Study: Low-Dose CBD Found Safe for People With HIV on Long-Term Antiretroviral Therapy, With Potentially Beneficial Physiological Changes
- Low doses of full-spectrum CBD oil were found to be safe for people living with HIV on long-term antiretroviral therapy, with no significant adverse effects on liver, kidney function, or HIV-related biomarkers.
- The 12-week double-blind, placebo-controlled trial involved 80 participants with virologically suppressed HIV, who received either CBD oil at 1 mg/kg twice daily or a placebo.
- Researchers observed a reduction in total bilirubin levels in the CBD group and a significant decrease in heart rate among men, with no similar effect seen in women.
- While the study confirms CBD's good tolerability, the authors emphasize that the physiological changes noted are preliminary and warrant further investigation into CBD's therapeutic potential for chronic inflammation in HIV patients.
A clinical trial published in Cannabis & Cannabinoid Research found that low doses of CBD appear safe for people living with HIV who are on long-term antiretroviral therapy, with researchers also noting some potentially beneficial physiological changes.
Researchers from Université d’Orléans and Centre Hospitalier Universitaire d’Orléans conducted a double-blind, placebo-controlled trial involving 80 participants with virologically suppressed HIV. The group had a median age of 54 and had been on effective treatment for roughly 14 years. Participants were given either a full-spectrum CBD oil (containing less than 0.3% THC) at a dose of 1 mg/kg twice daily or a placebo over a 12-week period, followed by four weeks of monitoring.
The study focused on safety outcomes, including cardiovascular measurements, liver and kidney function, and HIV-related biomarkers.

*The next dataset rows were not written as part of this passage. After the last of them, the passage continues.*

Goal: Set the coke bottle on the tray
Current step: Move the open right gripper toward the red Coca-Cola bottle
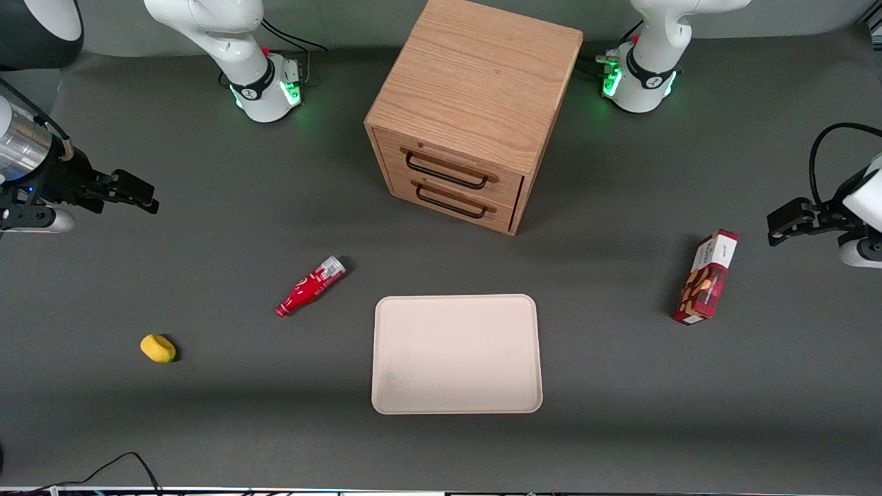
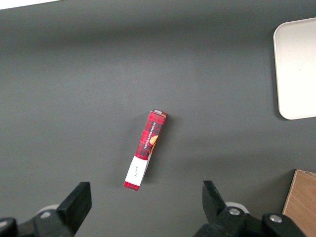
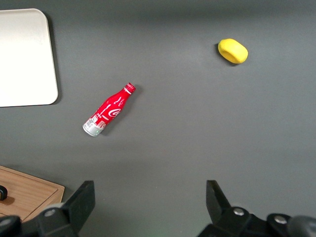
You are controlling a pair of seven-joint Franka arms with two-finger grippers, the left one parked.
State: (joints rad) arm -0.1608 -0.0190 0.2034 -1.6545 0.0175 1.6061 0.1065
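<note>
I'm still at the reach step: nothing picked, tray (image 1: 456, 355) bare.

Near to far, w/ the tray as landmark. The tray sits nearest the front cam. A yellow lump (image 1: 158, 348) lies well off toward the working arm's end, about level w/ the tray. The bottle (image 1: 311, 286) lies on its side on the table, near the tray's corner on the working arm's side, slightly farther from the cam than the tray, not touching it. The snack box (image 1: 707, 277) is toward the parked arm's end. The cabinet (image 1: 470, 110) stands farther back than the tray, drawers facing the cam. My gripper (image 1: 131, 193) hangs up off the table, well apart from the tray, out at the working arm's end, farther from the cam than the bottle; fingers (image 3: 81, 201) spread wide, holding nothing.

Bottle axis: diagonal to the tray edges. Silver base points toward the cabinet; red neck points toward the cam and the lump.

How I'd do it: bring the gripper over the bottle's red body, not the neck, and rotate the wrist so the fingers close across the long axis. Come down straight, since it's round and prob. rolls if nudged. Table height is hard to judge from here, so I'd go slow at the end.
</note>
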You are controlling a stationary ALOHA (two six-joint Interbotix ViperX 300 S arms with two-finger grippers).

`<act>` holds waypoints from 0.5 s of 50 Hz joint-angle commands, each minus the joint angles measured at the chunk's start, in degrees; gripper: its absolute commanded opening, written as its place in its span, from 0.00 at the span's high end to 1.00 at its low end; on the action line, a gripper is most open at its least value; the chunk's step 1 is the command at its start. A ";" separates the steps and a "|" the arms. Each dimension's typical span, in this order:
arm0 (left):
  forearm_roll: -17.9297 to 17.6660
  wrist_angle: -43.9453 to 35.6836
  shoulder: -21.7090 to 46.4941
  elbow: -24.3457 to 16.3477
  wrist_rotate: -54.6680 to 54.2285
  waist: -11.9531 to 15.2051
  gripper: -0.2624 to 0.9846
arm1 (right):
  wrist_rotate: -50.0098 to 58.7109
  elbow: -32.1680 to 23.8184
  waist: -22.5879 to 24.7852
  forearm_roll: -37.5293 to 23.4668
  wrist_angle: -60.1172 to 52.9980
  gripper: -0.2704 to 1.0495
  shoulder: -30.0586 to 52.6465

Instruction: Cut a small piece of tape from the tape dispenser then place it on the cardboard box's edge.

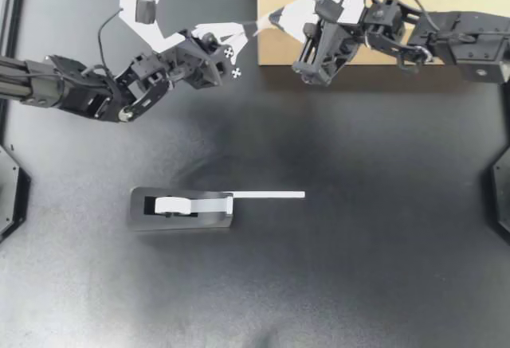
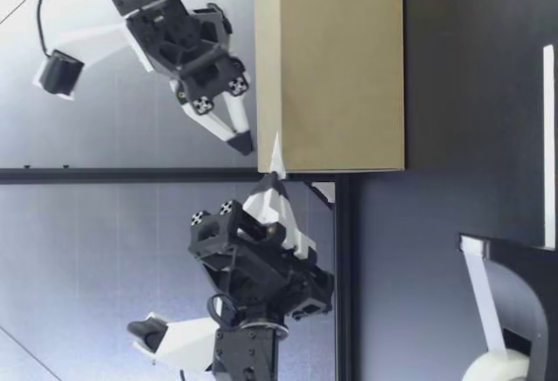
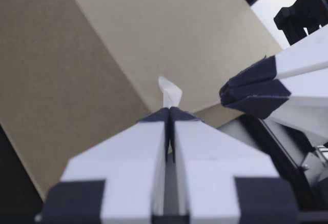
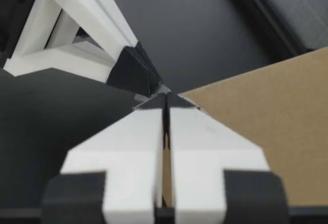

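Tape piece, small and white, sticks out from the tips of my left gripper, whose fingers are pressed together on it. Its free end sits at a corner of the cardboard box; I cannot tell whether it touches. My right gripper, fingers closed tip to tip, points at the same corner, just beside the left one. The tape dispenser lies on the table, well apart from both, with a strip drawn out level from it.
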 commanded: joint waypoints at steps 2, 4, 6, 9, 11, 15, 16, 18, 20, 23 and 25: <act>0.09 -0.26 -0.88 -1.14 0.09 0.70 0.88 | -0.18 -1.58 -0.62 -0.09 -0.09 0.86 0.44; 0.09 -0.26 -0.88 -1.05 0.00 0.70 0.88 | -0.18 -1.76 -0.88 0.00 0.09 0.86 0.97; 0.09 -0.26 -0.88 -1.05 0.09 0.70 0.88 | -0.18 -1.93 -1.05 0.00 0.26 0.86 1.32; 0.00 -0.26 -0.88 -0.88 0.00 0.79 0.88 | -0.18 -2.20 -1.49 0.00 0.44 0.86 1.85; 0.00 -0.26 -0.79 -0.79 0.00 0.79 0.88 | -0.18 -2.46 -1.76 0.00 0.62 0.86 2.20; 0.00 -0.26 -0.88 -0.62 0.00 0.79 0.88 | -0.18 -2.81 -2.11 0.00 0.70 0.86 2.72; 0.00 -0.26 -0.88 -0.62 0.00 0.79 0.88 | -0.26 -2.90 -2.20 0.00 0.70 0.86 2.90; -0.09 -0.26 -0.88 -0.62 0.00 0.79 0.88 | -0.26 -3.16 -2.29 0.00 0.70 0.86 3.34; -0.09 -0.26 -0.88 -0.62 0.00 0.88 0.88 | -0.26 -3.43 -2.37 -0.09 0.79 0.86 3.60; -0.18 -0.26 -0.88 -0.62 0.00 0.88 0.88 | -0.26 -4.04 -2.37 -0.09 1.32 0.86 4.31; -0.18 -0.26 -0.88 -0.53 0.00 0.88 0.88 | -0.35 -4.57 -2.46 -0.18 1.93 0.86 4.83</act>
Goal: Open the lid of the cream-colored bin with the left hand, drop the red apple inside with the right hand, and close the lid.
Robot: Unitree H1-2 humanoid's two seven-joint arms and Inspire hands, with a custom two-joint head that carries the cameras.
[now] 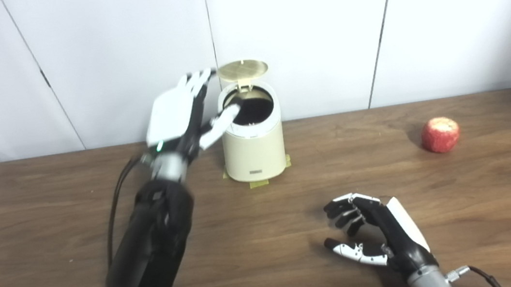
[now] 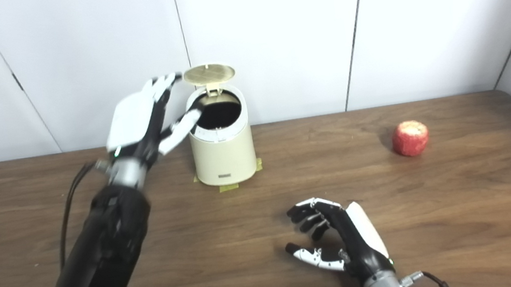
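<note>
The cream-colored bin [image 1: 255, 151] stands at the back middle of the wooden table, taped down at its base. Its round lid [image 1: 242, 69] is swung up and back on its hinge, so the dark inside shows. My left hand [image 1: 181, 116] is raised just left of the bin, fingers spread and open, with the thumb resting at the bin's rim and the fingertips near the lid's edge. The red apple [image 1: 440, 134] lies alone at the right of the table. My right hand [image 1: 373, 231] rests low near the front, open and holding nothing, well away from the apple.
The brown table [image 1: 52, 236] runs to a white panelled wall behind the bin. Yellow tape [image 1: 258, 183] marks the bin's foot. A black cable trails beside my left forearm.
</note>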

According to the study’s findings, “No clinically meaningful differences emerged in creatinine, aminotransferases… or conjugated bilirubin.” Researchers also found that CBD did not impact viral load, HIV-DNA levels, or the CD4/CD8 ratio, indicating no disruption to HIV disease control.
One notable difference was a reduction in total bilirubin levels in the CBD group compared to placebo. In addition, an exploratory analysis found that men in the CBD group experienced a decrease in heart rate beginning at week 12 and continuing through follow-up. The study reports a reduction of around 8 beats per minute in men, with no similar effect observed in women.
The authors conclude that “Low-dose full-spectrum GMP-certified CBD was well tolerated over 12 weeks in virally suppressed people with HIV,” while emphasizing that the observed reductions in bilirubin and heart rate are preliminary and require further research.
The findings add to a growing body of research suggesting cannabidiol (CBD) may offer therapeutic benefits beyond its established uses, particularly in populations dealing with chronic inflammation.